Goliath, la fresatrice intelligente sbanca il crowdfunding: un milione di dollari in 45 giorni
Per fortuna ci sono canali alternativi di finanziamento, come dimostra lo straordinario successo di Springa che con il suo Goliath ha raccolto in crowdfunding su Kickstarter poco più di un milione di dollari. Per chi ancora non lo sapesse: Goliath è una fresa a controllo numerico che stravolge il funzionamento delle macchine tradizionali (non devi muore il materiale ma è lei che si muove sul materiale) e che ha già attirato l’interesse di molte imprese artigianale del distretto brianzolo del design.
Il segnale è positivo: fare innovazione nella manifattura non solo è possibile ma ti permette di trovare clienti e capitali. Forse è più difficile all’inizio, ma se c’è una vera innovazione, è ben protetta e si ha il supporto giusto i risultati arrivano. Messaggio collaterale: se un venture capitalist dice no, non scoraggiatevi.

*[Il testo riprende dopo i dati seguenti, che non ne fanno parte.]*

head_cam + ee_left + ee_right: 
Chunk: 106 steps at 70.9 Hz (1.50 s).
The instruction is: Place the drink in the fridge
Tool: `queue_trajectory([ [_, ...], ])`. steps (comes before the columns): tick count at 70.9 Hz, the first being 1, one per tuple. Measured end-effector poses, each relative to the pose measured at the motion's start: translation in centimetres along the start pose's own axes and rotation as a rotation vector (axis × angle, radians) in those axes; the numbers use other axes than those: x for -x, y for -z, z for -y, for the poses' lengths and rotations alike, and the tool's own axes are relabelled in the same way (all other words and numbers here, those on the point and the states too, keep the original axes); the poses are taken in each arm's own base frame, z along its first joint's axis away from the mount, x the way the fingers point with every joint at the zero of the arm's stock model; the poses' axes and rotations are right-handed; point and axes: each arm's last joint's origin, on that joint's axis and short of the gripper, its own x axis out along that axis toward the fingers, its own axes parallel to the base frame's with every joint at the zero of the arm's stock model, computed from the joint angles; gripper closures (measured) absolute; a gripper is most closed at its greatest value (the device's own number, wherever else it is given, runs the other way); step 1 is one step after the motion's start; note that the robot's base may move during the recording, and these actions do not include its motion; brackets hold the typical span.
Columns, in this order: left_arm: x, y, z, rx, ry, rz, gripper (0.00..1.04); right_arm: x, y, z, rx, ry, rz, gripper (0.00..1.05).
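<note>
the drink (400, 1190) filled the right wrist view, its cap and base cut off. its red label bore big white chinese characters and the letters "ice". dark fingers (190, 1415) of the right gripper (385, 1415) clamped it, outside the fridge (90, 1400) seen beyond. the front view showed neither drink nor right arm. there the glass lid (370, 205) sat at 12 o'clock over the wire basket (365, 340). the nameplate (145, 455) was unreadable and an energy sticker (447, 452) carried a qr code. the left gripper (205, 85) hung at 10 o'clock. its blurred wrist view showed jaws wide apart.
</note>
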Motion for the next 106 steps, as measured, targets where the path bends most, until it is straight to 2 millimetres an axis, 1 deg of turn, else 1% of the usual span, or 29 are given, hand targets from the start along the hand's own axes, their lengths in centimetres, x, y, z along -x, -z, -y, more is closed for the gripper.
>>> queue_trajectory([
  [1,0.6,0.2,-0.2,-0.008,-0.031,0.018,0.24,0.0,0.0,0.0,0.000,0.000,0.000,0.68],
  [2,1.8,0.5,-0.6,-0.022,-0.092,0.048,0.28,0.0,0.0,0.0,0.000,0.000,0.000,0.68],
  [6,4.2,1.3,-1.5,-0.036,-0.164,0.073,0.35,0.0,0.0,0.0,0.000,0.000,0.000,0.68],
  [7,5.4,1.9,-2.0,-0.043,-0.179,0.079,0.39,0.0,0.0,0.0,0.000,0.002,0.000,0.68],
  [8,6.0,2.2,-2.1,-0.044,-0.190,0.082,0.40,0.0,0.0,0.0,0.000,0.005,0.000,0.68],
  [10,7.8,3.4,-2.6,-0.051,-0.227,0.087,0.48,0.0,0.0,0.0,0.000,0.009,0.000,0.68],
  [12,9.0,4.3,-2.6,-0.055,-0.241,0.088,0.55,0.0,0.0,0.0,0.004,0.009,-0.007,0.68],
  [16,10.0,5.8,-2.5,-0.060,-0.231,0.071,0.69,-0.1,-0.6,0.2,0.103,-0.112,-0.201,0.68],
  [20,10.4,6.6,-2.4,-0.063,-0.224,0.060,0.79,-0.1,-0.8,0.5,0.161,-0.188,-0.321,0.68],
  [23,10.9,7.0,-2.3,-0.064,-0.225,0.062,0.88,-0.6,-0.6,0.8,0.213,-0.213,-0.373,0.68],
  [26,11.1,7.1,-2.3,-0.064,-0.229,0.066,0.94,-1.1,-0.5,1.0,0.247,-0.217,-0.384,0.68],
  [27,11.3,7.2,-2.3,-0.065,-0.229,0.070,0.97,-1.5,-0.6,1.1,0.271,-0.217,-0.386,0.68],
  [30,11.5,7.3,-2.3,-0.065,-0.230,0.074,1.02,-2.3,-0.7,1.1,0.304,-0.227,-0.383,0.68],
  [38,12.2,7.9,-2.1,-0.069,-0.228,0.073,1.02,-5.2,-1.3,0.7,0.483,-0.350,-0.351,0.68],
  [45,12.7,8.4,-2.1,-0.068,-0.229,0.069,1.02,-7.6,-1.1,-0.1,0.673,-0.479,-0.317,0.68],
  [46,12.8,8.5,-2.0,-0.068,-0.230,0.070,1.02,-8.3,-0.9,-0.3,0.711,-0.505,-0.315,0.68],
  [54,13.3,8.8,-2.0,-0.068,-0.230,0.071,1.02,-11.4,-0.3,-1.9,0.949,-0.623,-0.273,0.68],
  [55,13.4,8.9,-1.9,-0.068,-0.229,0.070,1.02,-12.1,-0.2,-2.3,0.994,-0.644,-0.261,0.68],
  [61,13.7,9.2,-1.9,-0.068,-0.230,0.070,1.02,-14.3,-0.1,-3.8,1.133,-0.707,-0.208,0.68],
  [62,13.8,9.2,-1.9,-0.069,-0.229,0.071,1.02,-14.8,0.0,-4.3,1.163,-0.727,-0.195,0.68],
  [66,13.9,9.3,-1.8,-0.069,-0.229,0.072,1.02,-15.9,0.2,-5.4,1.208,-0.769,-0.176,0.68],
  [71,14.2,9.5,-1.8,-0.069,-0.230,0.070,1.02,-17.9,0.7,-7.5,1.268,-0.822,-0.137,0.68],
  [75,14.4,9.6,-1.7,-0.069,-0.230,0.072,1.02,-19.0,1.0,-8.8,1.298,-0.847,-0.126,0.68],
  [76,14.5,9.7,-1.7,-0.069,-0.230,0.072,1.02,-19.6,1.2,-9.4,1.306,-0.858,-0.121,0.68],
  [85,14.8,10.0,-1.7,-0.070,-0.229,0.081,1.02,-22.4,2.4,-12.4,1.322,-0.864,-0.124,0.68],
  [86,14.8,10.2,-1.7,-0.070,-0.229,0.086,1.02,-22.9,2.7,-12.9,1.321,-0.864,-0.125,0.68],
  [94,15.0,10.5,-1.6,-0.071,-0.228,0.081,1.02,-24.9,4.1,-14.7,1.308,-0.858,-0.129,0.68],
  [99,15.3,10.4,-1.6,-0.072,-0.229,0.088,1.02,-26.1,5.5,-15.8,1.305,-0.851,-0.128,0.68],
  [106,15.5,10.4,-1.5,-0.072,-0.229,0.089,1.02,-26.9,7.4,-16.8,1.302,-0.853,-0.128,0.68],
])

È molto più probabile che stia sbagliando lui e non che sia sbagliato il vostro progetto.
3. Le aziende pubbliche che si alleano per innovare
Enel e Ferrovie dello Stato si alleano per innovare energia e trasporti
Che la trasformazione digitale della Pubblica Amministrazione sia un requisito necessario per l’innovazione del Paese e lo sviluppo dell’imprenditoria è risaputo. Sul fronte “burocrazia” il Commissario Diego Piacentini nel suo primo anno di “servizio” ha avviato diversi processi che dovrebbero dare i risultati nel corso del 2018, se il rinnovo elettorale non scombinerà le carte in tavola. C’è, però, anche un fronte aziendale, cioè di quelle società a controllo pubblico, in molti casi strategiche per il Paese, che stanno avviando importanti iniziative di trasformazione, interna ed esterna. Ancora più sorprendente è se per farlo si alleano. È la scommessa di Enel e Ferrovie dello Stato. Enel è una multinazionale dell’energia che ha come primo azionista Enel il Ministero dell’Economia e delle Finanze, che controlla al 100% le Ferrovie dello Stato.
Anche in questo caso il segnale è incoraggiante. La cross industry convergence è un’opportunità di crescita anche per quelle imprese un tempo definite parastatali e che ora sono spinte dalla trasformazione digitale a ripensare perimetri e modelli di business. Servirebbe una politica economica per sostenerle e orientarne gli sforzi con una visione generale di Sistema Italia. Ma questo è un altro discorso.